The entire listing below is to be transcribed without a single slip.
BEGIN DATA EXCERPT
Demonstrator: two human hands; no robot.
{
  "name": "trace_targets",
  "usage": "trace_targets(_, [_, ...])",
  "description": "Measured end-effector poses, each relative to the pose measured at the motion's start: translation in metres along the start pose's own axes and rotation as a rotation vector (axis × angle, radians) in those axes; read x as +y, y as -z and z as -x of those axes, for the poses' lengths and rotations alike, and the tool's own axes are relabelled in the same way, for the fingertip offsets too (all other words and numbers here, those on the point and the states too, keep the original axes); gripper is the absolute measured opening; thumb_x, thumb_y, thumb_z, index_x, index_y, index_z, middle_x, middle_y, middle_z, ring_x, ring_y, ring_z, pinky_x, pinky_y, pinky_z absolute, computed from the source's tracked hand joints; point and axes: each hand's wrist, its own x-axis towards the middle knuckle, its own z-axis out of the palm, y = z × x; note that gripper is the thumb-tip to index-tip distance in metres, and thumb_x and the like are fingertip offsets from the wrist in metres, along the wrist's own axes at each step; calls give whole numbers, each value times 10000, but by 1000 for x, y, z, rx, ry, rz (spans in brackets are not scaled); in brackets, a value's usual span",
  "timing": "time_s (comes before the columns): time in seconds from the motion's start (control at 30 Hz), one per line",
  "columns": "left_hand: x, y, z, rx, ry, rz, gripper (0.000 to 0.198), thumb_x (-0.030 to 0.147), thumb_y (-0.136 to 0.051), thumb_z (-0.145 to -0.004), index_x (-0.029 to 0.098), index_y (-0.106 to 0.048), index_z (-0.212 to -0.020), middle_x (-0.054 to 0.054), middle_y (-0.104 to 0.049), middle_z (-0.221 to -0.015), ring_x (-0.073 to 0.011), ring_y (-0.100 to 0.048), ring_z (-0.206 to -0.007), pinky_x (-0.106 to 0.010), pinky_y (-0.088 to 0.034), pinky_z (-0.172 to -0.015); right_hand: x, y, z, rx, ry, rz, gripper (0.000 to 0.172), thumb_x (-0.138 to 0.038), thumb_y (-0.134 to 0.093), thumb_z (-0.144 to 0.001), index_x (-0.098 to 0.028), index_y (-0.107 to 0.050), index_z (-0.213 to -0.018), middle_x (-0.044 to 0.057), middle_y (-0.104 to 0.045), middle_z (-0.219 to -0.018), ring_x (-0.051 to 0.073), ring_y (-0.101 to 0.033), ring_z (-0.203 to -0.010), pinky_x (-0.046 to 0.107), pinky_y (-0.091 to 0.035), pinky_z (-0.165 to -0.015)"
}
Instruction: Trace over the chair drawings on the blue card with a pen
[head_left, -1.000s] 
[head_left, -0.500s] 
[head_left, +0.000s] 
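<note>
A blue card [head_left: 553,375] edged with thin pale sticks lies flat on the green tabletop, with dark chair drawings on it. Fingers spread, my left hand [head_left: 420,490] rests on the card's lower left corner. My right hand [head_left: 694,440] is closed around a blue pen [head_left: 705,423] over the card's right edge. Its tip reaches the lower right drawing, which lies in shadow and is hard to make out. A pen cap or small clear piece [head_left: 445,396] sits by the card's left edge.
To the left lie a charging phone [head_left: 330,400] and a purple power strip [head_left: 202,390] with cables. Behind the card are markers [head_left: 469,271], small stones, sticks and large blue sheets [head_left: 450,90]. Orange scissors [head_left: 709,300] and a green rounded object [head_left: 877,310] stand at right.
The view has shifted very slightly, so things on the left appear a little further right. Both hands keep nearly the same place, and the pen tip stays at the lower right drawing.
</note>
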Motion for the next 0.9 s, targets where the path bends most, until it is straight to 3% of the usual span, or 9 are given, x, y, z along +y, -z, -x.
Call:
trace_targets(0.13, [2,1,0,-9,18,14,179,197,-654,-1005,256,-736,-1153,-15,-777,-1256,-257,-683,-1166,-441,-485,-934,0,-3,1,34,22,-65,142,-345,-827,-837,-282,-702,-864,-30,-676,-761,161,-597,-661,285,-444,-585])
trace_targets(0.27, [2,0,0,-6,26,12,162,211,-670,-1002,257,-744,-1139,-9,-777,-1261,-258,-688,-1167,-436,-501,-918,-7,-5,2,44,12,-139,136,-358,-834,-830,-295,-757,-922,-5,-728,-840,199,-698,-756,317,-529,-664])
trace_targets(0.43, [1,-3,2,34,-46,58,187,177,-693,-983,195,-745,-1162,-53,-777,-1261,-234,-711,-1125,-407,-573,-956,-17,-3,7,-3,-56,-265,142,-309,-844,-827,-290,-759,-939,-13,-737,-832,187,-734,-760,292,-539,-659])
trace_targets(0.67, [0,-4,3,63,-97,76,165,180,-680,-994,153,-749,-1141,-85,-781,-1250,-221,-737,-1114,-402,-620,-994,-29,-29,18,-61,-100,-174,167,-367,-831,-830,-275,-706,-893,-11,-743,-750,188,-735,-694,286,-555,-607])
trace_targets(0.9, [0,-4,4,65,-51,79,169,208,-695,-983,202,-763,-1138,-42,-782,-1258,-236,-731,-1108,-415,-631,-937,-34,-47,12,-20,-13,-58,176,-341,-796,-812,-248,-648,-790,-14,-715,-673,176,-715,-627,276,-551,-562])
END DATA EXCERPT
**ANSWER AREA:**
Demonstrator: two human hands; no robot.
{
  "name": "trace_targets",
  "usage": "trace_targets(_, [_, ...])",
  "description": "Measured end-effector poses, each relative to the pose measured at the motion's start: translation in metres along the start pose's own axes and rotation as a rotation vector (axis × angle, radians) in those axes; read x as +y, y as -z and z as -x of those axes, for the poses' lengths and rotations alike, and the tool's own axes are relabelled in the same way, for the fingertip offsets too (all other words and numbers here, those on the point and the states too, keep the original axes); gripper is the absolute measured opening; thumb_x, thumb_y, thumb_z, index_x, index_y, index_z, middle_x, middle_y, middle_z, ring_x, ring_y, ring_z, pinky_x, pinky_y, pinky_z absolute, computed from the source's tracked hand joints; point and axes: each hand's wrist, its own x-axis towards the middle knuckle, its own z-axis out of the palm, y = z × x; note that gripper is the thumb-tip to index-tip distance in metres, and thumb_x and the like are fingertip offsets from the wrist in metres, along the wrist's own axes at each step; calls give whole numbers, each value times 10000, but by 1000 for x, y, z, rx, ry, rz (spans in brackets are not scaled); in brackets, a value's usual span",
  "timing": "time_s (comes before the columns): time in seconds from the motion's start (control at 30 Hz), one per line",
  "columns": "left_hand: x, y, z, rx, ry, rz, gripper (0.000 to 0.198), thumb_x (-0.030 to 0.147), thumb_y (-0.136 to 0.051), thumb_z (-0.145 to -0.004), index_x (-0.029 to 0.098), index_y (-0.106 to 0.048), index_z (-0.212 to -0.020), middle_x (-0.054 to 0.054), middle_y (-0.104 to 0.049), middle_z (-0.221 to -0.015), ring_x (-0.073 to 0.011), ring_y (-0.100 to 0.048), ring_z (-0.206 to -0.007), pinky_x (-0.106 to 0.010), pinky_y (-0.088 to 0.034), pinky_z (-0.172 to -0.015); right_hand: x, y, z, rx, ry, rz, gripper (0.000 to 0.172), thumb_x (-0.138 to 0.038), thumb_y (-0.134 to 0.093), thumb_z (-0.144 to 0.001), index_x (-0.098 to 0.028), index_y (-0.107 to 0.050), index_z (-0.213 to -0.018), middle_x (-0.044 to 0.057), middle_y (-0.104 to 0.045), middle_z (-0.219 to -0.018), ring_x (-0.051 to 0.073), ring_y (-0.101 to 0.033), ring_z (-0.203 to -0.010), pinky_x (-0.046 to 0.107), pinky_y (-0.091 to 0.035), pinky_z (-0.165 to -0.015)"
}
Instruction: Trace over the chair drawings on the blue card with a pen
[head_left, -1.000s] 
[head_left, -0.500s] 
[head_left, +0.000s] 
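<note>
A blue card [head_left: 553,375] edged with thin pale sticks lies flat on the green tabletop, with dark chair drawings on it. Fingers spread, my left hand [head_left: 420,490] rests on the card's lower left corner. My right hand [head_left: 694,440] is closed around a blue pen [head_left: 705,423] over the card's right edge. Its tip reaches the lower right drawing, which lies in shadow and is hard to make out. A pen cap or small clear piece [head_left: 445,396] sits by the card's left edge.
To the left lie a charging phone [head_left: 330,400] and a purple power strip [head_left: 202,390] with cables. Behind the card are markers [head_left: 469,271], small stones, sticks and large blue sheets [head_left: 450,90]. Orange scissors [head_left: 709,300] and a green rounded object [head_left: 877,310] stand at right.
The view has shifted very slightly, so things on the left appear a little further right. Both hands keep nearly the same place, and the pen tip stays at the lower right drawing.
</note>
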Motion for the next 0.9 s, targets where the path bends most, until it is straight to 3% of the usual span, or 9 are given, x, y, z along +y, -z, -x.
Call:
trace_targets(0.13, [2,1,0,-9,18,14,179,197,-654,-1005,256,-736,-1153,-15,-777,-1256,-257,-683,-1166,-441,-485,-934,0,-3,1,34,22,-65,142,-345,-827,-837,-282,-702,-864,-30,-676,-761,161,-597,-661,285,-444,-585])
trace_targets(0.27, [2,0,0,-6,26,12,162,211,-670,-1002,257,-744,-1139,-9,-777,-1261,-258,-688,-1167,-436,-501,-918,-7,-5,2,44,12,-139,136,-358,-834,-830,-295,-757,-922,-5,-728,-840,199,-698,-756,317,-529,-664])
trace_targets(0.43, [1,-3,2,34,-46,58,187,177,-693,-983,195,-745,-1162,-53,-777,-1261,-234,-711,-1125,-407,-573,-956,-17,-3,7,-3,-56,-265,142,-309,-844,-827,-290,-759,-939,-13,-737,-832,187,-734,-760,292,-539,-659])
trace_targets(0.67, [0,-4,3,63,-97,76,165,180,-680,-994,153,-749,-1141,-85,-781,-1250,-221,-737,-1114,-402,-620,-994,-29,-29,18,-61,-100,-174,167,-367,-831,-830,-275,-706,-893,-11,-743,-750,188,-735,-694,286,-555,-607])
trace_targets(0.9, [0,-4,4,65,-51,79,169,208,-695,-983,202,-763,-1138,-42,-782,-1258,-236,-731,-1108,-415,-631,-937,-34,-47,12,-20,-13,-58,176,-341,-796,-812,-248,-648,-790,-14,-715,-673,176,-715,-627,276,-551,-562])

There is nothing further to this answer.